NVIDIA GP104 "Pascal" ASIC Pictured

#26

"I go fast!1!11!1!"

AMD and NVIDA are both releasing mid-upper level cards with 14/16nm. They're saving the top tier for HBM2 next year. :cry: Prices aren't going to change much. You'll get better performance per watt but that's pretty much it.

#27

vega22

same performance plateau since 2013....

#28

FordGT90Concept

"I go fast!1!11!1!"

But in this case, the plateau is intentional and internal (AMD/NVIDIA), not unintentional and external (TSMC). No one cares about HBM that much; they should be offering a GDDR5X monster.

#29

efikkan

Personally I don't care about HBM2 or not at all. I just want more GPU performance, and I trust Nvidia will be able to find a way to supply enough memory bandwidth.

GP104 will be the new mid range GPU from Nvidia, and will roughly perform on the level of today's high end. So for anyone currently owning a GTX 980 Ti this wouldn't be much of an upgrade.

I'm looking forward to the new high-end model (probably a new Titan first), which should arrive in late Q3 or Q4. There is a GP102 chip in the works so this could be it. Even if it turns out that it uses GDDR5X I will be satisfied as long as they fill it with many Cuda cores.

#30

Ruru

S.T.A.R.S.

efikkanPersonally I don't care about HBM2 or not at all. I just want more GPU performance, and I trust Nvidia will be able to find a way to supply enough memory bandwidth.

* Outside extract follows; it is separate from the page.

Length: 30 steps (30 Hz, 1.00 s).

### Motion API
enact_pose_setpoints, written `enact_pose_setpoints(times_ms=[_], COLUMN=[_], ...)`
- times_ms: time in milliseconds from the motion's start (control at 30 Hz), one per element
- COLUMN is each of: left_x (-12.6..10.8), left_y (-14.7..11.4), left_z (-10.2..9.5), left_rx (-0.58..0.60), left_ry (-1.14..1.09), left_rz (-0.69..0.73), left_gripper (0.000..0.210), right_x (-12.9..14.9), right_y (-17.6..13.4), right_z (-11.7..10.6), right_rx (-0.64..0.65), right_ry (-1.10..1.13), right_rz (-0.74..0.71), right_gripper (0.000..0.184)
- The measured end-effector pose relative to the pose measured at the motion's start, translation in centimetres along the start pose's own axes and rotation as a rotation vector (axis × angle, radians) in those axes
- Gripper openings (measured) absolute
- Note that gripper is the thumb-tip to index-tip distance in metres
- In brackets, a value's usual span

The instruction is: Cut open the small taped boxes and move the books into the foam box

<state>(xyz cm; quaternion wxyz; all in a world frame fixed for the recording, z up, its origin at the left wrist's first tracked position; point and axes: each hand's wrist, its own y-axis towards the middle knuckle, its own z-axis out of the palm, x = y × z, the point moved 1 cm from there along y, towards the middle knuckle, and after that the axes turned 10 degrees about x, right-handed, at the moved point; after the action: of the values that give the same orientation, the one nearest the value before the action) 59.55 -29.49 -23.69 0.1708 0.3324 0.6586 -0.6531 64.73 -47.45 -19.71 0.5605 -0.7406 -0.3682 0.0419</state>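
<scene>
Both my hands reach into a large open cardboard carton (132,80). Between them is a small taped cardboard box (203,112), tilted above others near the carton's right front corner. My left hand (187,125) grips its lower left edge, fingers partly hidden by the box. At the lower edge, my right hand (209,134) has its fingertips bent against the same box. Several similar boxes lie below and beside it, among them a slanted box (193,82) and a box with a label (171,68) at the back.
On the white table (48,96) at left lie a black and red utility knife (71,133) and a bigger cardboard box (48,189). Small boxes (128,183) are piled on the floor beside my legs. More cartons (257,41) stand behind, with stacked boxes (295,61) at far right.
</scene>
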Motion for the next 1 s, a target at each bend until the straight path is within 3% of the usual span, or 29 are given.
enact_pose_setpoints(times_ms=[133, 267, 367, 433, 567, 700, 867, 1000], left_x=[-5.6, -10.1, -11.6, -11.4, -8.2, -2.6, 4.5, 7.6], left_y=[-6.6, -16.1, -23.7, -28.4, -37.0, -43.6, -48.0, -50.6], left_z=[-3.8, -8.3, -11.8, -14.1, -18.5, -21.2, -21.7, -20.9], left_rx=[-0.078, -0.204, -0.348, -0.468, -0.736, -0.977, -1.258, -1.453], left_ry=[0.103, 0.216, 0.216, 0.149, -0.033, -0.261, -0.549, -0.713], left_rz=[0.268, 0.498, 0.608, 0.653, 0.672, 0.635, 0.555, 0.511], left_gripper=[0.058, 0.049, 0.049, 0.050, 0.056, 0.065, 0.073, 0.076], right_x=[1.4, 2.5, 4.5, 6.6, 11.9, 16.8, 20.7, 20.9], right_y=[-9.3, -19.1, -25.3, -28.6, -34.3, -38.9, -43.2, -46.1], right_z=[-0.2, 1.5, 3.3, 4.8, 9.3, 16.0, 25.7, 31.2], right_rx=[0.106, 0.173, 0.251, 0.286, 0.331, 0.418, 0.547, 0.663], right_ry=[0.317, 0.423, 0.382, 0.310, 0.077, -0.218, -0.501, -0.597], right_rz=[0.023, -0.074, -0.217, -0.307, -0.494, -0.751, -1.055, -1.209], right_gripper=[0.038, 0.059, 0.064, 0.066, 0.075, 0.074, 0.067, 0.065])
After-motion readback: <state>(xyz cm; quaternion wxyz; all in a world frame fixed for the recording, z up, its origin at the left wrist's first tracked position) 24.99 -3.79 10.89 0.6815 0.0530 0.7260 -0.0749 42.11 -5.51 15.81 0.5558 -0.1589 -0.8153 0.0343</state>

512-bit GDDR5X would be cool. Feels like 512-bit is enough, so I don't even OC my R9 290's memory at all.

#31

efikkan

9700 Pro512-bit GDDR5X would be cool. Feels like 512-bit is enough, so I don't even OC my R9 290's memory at all.

Why would you need 512-bit? A 256-bit bus will give up to 384 GB/s and 384-bit bus up to 576 GB/s which means that a 384-bit bus with GDDR5X should really be more than enough for both Pascal and Vega.

#32

BlueFalcon

efikkanWhy would you need 512-bit? A 256-bit bus will give up to 384 GB/s and 384-bit bus up to 576 GB/s which means that a 384-bit bus with GDDR5X should really be more than enough for both Pascal and Vega.

HBM provides 3 other major benefits. The first is reduced GPU die size. The memory controller of Fury X is smaller than 512-bit Hawaii's and Hawaii's was in turn smaller than Tahiti's. This can either help reduce manufacturing costs, or allow AMD/NV to use up the extra transistor/die space on making a more powerful flagship card. The second is reduced power usage. Even if HBM saves 15-30W of power over faster GDDR5X, that's 15-30W of power that can be used to improve perf/watt marketing standing or increase GPU clock speeds to improve performance. The third major benefit relates to PCB length. The compact nature of HBM will allow even smaller flagship cards or alternatively allow AMD/NV greater headroom to release flagship Vega Radeon Duo and Titan Z successors if they wanted to.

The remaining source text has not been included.